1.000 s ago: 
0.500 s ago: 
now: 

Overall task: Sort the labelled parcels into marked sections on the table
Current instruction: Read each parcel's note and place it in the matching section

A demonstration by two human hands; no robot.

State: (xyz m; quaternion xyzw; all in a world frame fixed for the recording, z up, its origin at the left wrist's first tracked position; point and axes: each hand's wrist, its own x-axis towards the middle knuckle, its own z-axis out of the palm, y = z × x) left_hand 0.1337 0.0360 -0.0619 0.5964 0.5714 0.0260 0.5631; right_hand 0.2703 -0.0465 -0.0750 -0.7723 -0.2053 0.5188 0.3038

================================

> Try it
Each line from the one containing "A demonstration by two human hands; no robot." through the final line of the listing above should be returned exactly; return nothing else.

> Exercise answer
A demonstration by two human hands; no robot.

State: (xyz m; quaternion xyzw; all in a world frame fixed for the recording, z up, its origin at the left wrist's first tracked position; point and axes: each hand's wrist, its own x-axis towards the middle knuckle, its own z-axis out of the palm, y = z × x) left_hand 0.1337 0.0360 -0.0619 0.5964 0.5714 0.0260 0.5631; right_hand 0.2703 -0.0465 -0.0750 -0.7723 -0.2053 0.5188 0.3038

No more output remains.